#### ASSIGNED TASK
When you reach the line that contains "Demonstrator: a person" in the data below, start reproducing lines exactly, and stop after the line that contains "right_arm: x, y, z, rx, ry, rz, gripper".

#### INPUT DATA

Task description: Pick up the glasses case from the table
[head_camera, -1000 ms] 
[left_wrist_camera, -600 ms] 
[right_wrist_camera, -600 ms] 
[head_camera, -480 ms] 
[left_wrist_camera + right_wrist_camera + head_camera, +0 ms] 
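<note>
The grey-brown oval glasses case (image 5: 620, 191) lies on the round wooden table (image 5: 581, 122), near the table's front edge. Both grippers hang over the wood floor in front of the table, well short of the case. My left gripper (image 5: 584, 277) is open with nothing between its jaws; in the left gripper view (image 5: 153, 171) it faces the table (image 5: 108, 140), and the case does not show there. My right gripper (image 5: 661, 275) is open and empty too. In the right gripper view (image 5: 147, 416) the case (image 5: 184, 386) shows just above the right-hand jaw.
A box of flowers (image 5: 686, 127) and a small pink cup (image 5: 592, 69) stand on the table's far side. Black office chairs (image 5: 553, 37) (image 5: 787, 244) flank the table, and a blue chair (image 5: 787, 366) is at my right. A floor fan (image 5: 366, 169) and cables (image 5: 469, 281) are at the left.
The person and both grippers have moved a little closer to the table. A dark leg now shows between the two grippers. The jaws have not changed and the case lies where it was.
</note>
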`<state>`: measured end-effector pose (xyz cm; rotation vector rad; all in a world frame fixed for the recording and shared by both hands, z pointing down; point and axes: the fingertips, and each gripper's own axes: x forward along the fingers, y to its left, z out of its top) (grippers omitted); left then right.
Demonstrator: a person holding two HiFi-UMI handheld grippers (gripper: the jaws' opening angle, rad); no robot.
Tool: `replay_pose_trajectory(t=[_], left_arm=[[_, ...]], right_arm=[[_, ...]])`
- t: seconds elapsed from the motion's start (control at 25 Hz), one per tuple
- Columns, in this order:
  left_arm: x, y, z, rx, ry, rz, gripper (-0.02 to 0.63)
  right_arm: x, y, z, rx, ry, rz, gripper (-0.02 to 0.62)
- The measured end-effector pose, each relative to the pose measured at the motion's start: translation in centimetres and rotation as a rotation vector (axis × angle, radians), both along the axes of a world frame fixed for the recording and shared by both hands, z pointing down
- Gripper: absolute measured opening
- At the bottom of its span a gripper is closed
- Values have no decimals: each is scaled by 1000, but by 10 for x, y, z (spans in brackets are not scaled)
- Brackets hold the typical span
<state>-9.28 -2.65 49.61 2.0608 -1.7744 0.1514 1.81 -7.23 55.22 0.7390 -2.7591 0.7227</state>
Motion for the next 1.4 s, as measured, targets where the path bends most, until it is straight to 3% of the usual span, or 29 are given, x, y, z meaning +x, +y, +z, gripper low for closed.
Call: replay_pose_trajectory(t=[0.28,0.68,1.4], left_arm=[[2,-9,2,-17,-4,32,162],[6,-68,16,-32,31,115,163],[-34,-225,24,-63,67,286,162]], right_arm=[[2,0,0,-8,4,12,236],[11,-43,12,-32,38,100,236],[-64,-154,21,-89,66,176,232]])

#### SOLUTION TO THE EXERCISE
Demonstrator: a person holding two HiFi-UMI handheld grippers (gripper: the jaws' opening angle, rad); no robot.
Tool: `replay_pose_trajectory(t=[_], left_arm=[[_, ...]], right_arm=[[_, ...]])`
- t: seconds elapsed from the motion's start (control at 25 Hz), one per tuple
- Columns, in this order:
  left_arm: x, y, z, rx, ry, rz, gripper (-0.02 to 0.63)
  right_arm: x, y, z, rx, ry, rz, gripper (-0.02 to 0.62)

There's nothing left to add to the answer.